_Records provided_.
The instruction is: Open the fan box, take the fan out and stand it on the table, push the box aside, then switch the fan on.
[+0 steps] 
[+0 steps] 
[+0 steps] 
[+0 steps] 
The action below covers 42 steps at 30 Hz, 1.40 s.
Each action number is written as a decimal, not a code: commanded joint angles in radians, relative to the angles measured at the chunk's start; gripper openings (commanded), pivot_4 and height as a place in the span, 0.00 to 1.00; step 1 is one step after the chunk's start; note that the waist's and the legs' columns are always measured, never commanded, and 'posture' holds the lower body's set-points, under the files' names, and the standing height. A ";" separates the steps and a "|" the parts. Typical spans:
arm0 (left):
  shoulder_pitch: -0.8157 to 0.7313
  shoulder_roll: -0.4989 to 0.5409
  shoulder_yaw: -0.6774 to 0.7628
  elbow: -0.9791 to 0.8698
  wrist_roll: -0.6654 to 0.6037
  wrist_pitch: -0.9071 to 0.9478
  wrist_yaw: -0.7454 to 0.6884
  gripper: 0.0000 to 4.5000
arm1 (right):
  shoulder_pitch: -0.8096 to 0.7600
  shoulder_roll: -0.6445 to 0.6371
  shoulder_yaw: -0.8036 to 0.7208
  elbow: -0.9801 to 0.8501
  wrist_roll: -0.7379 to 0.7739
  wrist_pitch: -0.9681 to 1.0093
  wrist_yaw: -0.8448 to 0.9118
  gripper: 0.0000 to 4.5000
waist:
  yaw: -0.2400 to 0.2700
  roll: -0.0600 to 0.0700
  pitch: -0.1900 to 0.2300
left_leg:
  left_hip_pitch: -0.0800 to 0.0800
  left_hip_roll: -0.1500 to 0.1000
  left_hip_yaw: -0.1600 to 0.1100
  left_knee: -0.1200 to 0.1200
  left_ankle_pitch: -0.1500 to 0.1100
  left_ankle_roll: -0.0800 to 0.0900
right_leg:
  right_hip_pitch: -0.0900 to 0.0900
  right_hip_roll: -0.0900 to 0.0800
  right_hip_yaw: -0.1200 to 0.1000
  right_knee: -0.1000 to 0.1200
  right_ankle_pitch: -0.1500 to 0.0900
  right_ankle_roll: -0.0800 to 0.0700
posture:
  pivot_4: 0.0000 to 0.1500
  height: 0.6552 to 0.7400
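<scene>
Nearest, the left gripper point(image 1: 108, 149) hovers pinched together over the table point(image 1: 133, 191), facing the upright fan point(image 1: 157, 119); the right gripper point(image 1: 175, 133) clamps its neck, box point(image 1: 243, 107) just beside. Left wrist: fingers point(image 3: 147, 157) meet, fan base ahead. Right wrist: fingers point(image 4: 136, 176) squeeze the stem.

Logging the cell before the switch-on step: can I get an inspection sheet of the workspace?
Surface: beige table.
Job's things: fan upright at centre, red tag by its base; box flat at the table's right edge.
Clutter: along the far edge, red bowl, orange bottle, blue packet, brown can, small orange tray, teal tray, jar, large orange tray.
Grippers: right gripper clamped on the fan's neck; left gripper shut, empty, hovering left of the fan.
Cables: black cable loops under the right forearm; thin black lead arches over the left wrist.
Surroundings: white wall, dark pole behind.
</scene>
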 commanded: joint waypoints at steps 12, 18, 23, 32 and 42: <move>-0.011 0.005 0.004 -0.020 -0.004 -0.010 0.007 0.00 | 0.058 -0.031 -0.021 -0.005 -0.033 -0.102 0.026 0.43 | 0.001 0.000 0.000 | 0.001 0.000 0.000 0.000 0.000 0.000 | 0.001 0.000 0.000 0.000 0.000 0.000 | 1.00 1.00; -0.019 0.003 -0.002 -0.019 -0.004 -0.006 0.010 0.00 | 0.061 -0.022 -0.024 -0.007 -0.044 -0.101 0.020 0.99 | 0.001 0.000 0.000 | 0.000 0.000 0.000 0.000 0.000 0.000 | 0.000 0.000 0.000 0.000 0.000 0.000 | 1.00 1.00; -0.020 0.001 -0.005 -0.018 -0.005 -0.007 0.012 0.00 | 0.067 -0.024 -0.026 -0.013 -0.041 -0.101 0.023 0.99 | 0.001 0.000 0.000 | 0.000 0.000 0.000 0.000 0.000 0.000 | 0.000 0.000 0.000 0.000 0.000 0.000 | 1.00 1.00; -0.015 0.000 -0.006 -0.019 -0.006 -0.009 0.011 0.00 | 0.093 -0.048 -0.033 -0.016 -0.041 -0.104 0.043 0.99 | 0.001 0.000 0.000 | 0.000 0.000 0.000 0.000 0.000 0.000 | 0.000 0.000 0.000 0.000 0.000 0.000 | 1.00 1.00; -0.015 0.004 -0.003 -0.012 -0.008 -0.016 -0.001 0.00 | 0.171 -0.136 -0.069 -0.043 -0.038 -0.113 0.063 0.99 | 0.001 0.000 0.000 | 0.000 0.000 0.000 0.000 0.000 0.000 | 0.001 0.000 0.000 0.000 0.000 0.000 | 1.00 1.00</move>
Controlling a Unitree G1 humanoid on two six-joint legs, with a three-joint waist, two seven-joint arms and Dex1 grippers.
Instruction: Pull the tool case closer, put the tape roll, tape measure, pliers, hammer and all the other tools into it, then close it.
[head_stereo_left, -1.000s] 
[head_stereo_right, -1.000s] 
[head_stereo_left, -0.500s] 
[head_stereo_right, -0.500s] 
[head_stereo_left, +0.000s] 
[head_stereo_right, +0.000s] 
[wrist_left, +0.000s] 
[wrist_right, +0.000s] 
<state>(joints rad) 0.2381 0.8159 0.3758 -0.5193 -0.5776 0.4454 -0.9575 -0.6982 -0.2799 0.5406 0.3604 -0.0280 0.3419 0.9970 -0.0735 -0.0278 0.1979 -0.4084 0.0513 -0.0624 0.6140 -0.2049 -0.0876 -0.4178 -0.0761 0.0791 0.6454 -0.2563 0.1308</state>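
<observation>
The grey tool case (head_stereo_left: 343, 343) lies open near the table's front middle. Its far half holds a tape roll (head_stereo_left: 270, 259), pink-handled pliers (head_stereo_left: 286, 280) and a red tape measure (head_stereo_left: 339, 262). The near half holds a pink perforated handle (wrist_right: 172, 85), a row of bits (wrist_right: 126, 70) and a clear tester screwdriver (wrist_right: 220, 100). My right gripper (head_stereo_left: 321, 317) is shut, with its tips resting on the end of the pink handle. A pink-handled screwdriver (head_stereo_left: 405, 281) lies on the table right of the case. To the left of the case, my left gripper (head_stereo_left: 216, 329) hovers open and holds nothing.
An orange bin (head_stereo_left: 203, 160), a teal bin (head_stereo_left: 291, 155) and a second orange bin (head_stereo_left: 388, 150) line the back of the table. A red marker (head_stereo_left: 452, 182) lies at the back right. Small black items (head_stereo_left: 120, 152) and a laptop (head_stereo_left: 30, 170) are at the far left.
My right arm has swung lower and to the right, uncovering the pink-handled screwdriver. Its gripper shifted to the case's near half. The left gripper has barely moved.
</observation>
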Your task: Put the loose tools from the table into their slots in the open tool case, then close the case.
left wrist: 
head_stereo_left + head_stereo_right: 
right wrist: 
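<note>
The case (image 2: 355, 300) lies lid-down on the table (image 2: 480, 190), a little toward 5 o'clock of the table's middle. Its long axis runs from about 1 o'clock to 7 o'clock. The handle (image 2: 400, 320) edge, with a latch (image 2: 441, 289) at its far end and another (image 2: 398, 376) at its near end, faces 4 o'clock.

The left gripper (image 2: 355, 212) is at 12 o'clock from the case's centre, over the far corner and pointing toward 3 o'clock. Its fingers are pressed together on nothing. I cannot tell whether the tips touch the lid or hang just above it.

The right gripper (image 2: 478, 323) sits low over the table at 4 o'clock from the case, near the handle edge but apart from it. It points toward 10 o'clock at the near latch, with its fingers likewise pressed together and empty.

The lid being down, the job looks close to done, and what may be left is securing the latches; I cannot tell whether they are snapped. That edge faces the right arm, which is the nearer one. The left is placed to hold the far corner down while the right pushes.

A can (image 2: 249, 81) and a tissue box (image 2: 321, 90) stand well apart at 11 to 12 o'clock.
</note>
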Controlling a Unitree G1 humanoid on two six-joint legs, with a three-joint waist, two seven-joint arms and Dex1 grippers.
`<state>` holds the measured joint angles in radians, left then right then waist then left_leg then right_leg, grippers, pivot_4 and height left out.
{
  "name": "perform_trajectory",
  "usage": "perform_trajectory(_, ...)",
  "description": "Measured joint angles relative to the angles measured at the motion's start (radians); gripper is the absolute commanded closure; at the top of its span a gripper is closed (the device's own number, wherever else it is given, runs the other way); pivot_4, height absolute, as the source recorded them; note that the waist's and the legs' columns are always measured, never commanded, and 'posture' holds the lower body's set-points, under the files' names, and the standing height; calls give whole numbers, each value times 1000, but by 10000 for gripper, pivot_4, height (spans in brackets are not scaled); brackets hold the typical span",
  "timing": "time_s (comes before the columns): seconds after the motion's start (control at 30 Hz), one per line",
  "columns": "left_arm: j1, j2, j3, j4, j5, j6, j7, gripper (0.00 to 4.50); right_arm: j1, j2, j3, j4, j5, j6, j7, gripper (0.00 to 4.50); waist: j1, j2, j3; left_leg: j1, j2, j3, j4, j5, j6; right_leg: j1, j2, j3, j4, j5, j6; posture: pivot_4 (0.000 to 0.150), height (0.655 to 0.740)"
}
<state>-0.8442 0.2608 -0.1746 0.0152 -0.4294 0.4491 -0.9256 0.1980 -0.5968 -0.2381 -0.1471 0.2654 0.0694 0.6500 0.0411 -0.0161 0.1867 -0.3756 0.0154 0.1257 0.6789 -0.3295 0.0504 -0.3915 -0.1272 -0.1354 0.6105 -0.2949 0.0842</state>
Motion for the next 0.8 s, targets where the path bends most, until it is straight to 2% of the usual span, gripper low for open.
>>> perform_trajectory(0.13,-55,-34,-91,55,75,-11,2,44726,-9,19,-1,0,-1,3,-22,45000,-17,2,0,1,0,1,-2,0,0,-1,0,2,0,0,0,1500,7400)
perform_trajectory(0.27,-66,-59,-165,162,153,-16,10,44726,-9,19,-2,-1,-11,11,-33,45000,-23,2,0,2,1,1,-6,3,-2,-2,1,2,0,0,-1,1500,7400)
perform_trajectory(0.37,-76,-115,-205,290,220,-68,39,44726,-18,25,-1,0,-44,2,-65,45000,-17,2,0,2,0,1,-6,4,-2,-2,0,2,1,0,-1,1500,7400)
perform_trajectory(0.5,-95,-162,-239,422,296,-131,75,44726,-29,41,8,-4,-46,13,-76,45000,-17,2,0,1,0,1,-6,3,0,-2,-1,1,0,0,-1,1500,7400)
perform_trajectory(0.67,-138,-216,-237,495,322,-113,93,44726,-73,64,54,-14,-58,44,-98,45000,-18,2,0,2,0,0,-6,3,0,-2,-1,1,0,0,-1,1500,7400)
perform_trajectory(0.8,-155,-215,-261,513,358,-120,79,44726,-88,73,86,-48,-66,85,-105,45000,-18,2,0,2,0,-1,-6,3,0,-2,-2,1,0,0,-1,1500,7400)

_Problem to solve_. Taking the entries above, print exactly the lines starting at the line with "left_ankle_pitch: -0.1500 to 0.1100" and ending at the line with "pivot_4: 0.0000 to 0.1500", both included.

_Result of this task_.
  left_ankle_pitch: -0.1500 to 0.1100
  left_ankle_roll: -0.0800 to 0.0900
right_leg:
  right_hip_pitch: -0.0900 to 0.0900
  right_hip_roll: -0.0900 to 0.0800
  right_hip_yaw: -0.1200 to 0.1000
  right_knee: -0.1000 to 0.1200
  right_ankle_pitch: -0.1500 to 0.0900
  right_ankle_roll: -0.0800 to 0.0700
posture:
  pivot_4: 0.0000 to 0.1500

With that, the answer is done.